Le 24 décembre, c'est un souper tranquille avec bouteille de vin. Par la suite, les enfants en nombre de trois nous ont rejoint. Nous étions en tout neuf dans le salon prêts pour le film sur la grosse télé : Bolt ! (J'adore le personnage de Rhino, il est trop AWESOME)
Avec mon père et moi, ça fait 1 sucre et 2 laits dans la couleur café.
Après le film, on donne les cadeaux. Pour recevoir le sien, chacun devait chanter ou danser. Pour ma part, j'y suis allé de mon légendaire mouvement de bassin en moulinette.
25 décembre en après-midi
En route vers la maison, la presque entièreté de la population tananarivienne était dans ses plus beaux apparats, que des vêtements tous neufs selon la tradition.
Pour ma part, j'y suis allé de l'ensemble chemise-cravate. Arrivé au repas de famille, mon père et moi faisions encore figure d'intrus culturels.

Pourtant, plus ça change, plus c'est pareil. Mise à part, la couleur de peau et la langue malgache qui m'est inconnue, je me sentais dans un typique repas de famille ou les cousins et cousines s'entassent sur une des nombreuses tables installées pour accueillir tout le monde. Il y a les blagues de mononcle truc, matante chose qui ne prend pas le temps de s'assoir et ti cousin qui cherche quelqu'un avec qui jouer au ballon.
Ma plus grande surprise a été d'apprendre que les hommes ici se font la bises lors des souhaites de joyeux noël en vivant l'acte dans un geste tout à fait naturel de la part de mon interlocuteur du moment. Il a assurément aperçu mon inconfort face à ce geste absent de la culture québécoise. Pour les besoins de la cause, je m'y suis plier pour le reste de la gente masculine présente.

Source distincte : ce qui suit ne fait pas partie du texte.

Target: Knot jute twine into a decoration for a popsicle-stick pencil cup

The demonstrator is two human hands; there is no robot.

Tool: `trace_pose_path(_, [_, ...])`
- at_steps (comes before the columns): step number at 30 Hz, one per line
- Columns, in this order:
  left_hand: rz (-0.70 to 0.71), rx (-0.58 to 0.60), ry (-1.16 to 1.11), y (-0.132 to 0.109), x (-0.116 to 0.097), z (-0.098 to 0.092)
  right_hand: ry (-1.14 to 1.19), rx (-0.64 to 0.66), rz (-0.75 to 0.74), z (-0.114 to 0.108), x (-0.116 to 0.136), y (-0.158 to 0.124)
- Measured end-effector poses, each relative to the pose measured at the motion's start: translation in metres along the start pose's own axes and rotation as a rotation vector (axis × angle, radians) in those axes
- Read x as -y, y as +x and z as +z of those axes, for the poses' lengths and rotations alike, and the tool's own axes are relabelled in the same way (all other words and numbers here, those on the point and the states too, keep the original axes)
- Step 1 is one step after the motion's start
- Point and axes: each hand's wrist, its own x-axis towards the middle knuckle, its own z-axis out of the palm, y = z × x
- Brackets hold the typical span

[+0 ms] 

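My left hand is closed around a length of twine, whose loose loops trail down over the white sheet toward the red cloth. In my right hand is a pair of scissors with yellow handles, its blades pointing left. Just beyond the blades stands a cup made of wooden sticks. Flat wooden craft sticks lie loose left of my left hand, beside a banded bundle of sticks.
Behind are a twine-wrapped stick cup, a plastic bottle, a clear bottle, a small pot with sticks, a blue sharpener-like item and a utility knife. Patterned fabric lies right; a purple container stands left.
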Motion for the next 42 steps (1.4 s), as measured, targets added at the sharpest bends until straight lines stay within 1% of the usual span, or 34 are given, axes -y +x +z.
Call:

Coté repas, c'est très méritoire. Le tout a été préparé depuis le début de la semaine. Il y avait dans la maison une quantité impressionnante de fruits et de légumes.
Au départ, ce fut la distribution de chocolat. Chacun reçu sa part, la mienne étant encore dans le frigo, à peine entamée. Par la suite, c'est l'entrée, de la salade, deux variétés en fait. Soyons sage et gardons de la place pour le reste.
Le plat principale était essentiellement du riz avec choix de rembourrage. Devant moi, tomates et oignons en dés, plats de pois et d'oies en sauce et truc typique du pays fait de feuilles de quelque chose et de légumes qui est en fait du brède.
Le végétarien que je suis se vautre dans les tomates. J'ai tenté les pois et la sauce pigés à travers les morceaux d'oies mais j'ai vite désenchanté lorsque j'avais à mordiller des petits bouts d'os et de chair de volaille. Comme à l'habitude, j'ai tout de même su apprécier ce qui m'avait été offert et mangé à ma faim.
Après le repas, ça été noël pour tout le monde : la chienne de la maison a mit bas.
Malagasyment, végétarisment et deuxmilledisment vôtre.